Malgré le fait que sur les 300 000 juifs vivant au Maroc comptabilisé en 1948, il n’en reste plus que 3 000 aujourd’hui, les nombreuses communautés judéomarocaines ont conservé partout une forte attache à leur pays d’origine, à leur roi et à la culture marocaine. Sur l’insistance d’Israël, près de 100 000 juifs firent leur aliah entre 1948 et 1956, suivis d’un contingent d’immigrants similaire la décennie suivante, malgré les mesures restrictives visant à freiner ces départs. Aujourd’hui la communauté juive du Maroc est dotée de ses propres institutions, le Conseil des communautés israélites du Maroc, le rabbinat, de nombreuses synagogues, des tribunaux hébraïques, des écoles, des cimetières… un patrimoine cultuel et culturel entretenu par le tourisme et les fonds publics qui essaime entre Essaouira, Casablanca, Rabat, Marrakech, Meknès etc. Si l’intégration des juifs marocains en Israël se fera dans la douleur du fait du racisme à l’égard des juifs de culture arabe (mizrahim), en l’espace d’une génération les judéomarocains parviendront à occuper les plus hautes positions politiques au sein de l’État hébreu. Forte de plus de 700 000 personnes, la communauté judéo-marocaine d’Israël dispose de leviers politiques importants depuis l’avènement du Likoud au pouvoir en 1977 et surtout la fondation du parti religieux Shass en 1984 par des Juifs marocains, des députés par dizaines, des ministres. Un levier précieux pour le Maroc qui intègre aussi les puissantes communautés juives d’ascendance marocaine en Europe et en Amérique du Nord, considérées comme de précieux relais d’influence dans sa politique de soft power.

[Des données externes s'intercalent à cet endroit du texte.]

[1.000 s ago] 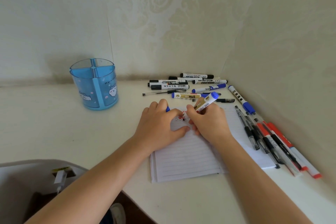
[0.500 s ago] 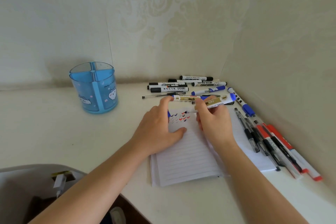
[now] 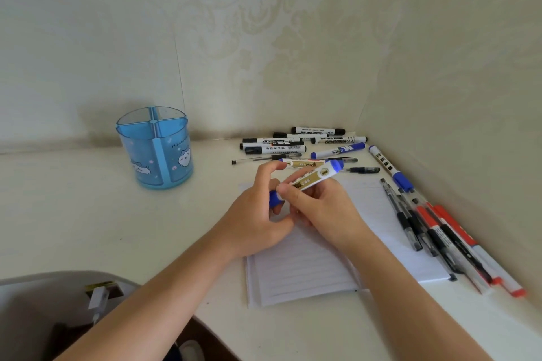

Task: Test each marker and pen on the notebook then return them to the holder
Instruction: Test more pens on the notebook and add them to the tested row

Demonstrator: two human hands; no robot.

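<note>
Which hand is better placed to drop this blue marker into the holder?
Probably left. The holder stands left of both hands, nearest the left hand, which pinches the cap end of the blue marker; the right hand, gripping the barrel, would reach across.

The holder (image 3: 155, 155) is translucent blue plastic, smooth and glossy. The notebook (image 3: 299, 272) is matt white lined paper. The marker (image 3: 311, 179) has a glossy white plastic barrel, a shiny gold label and a smooth blue cap. The pens (image 3: 410, 226) have clear plastic barrels. The table (image 3: 73, 214) looks smooth and matt. The wall (image 3: 264, 38) is papered, its pattern faintly sheened.
</note>
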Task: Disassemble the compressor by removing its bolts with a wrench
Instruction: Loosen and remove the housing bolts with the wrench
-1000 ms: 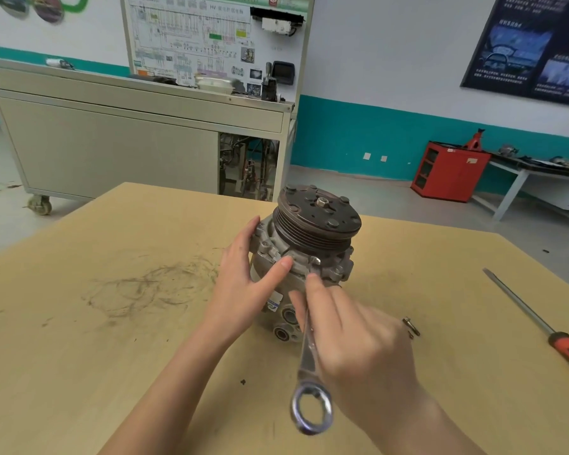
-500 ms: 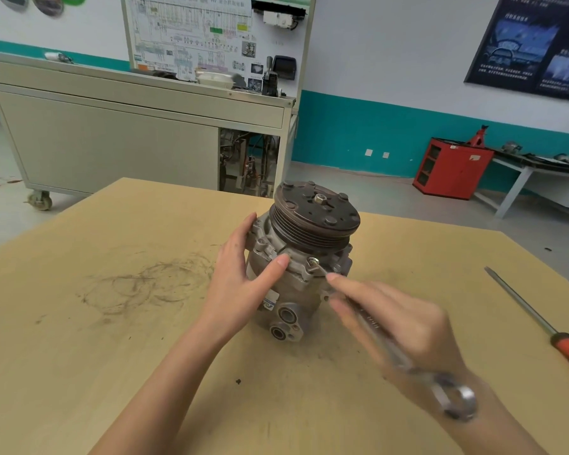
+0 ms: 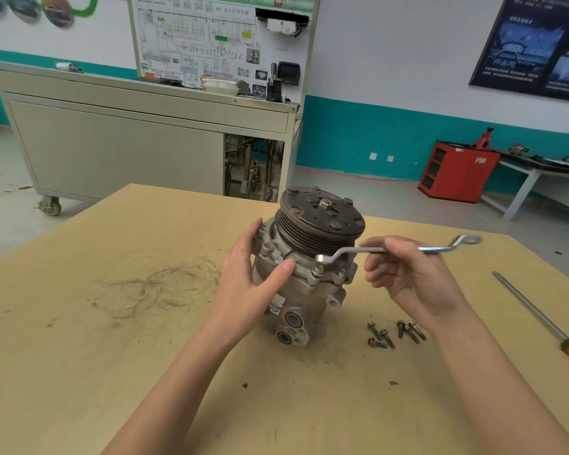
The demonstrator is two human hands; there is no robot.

Cette relation triangulaire -Rabat -Tel-Aviv – diaspora judéomarocaine est animée par une vision stratégique commune. Aussi discrète soit-elle, la relation israélo-marocaine constitue en soi une exception. D’abord économique, elle acquiert rapidement un volet de défense dans le cadre de la lutte contre la menace algérienne et le panarabisme nassérien hostile à la monarchie alaouite. Israël et le Maroc sont alignés sur le dossier du Sahara occidental et le Maroc monte en puissance en jouant les médiateurs entre Israéliens et Palestiniens.
On aimerait partager l’enthousiasme de l’auteur et son registre panégyriste vis-à-vis de la monarchie marocaine. Or il n’aborde pas les conséquences de la dérive sectaire du gouvernement israélien actuel et son impact sur le capital de sympathie pour la cause palestinienne au Maroc jamais démenti et qui en 2000 avait entraîné la fermeture des bureaux de liaison entre le Maroc et Israël.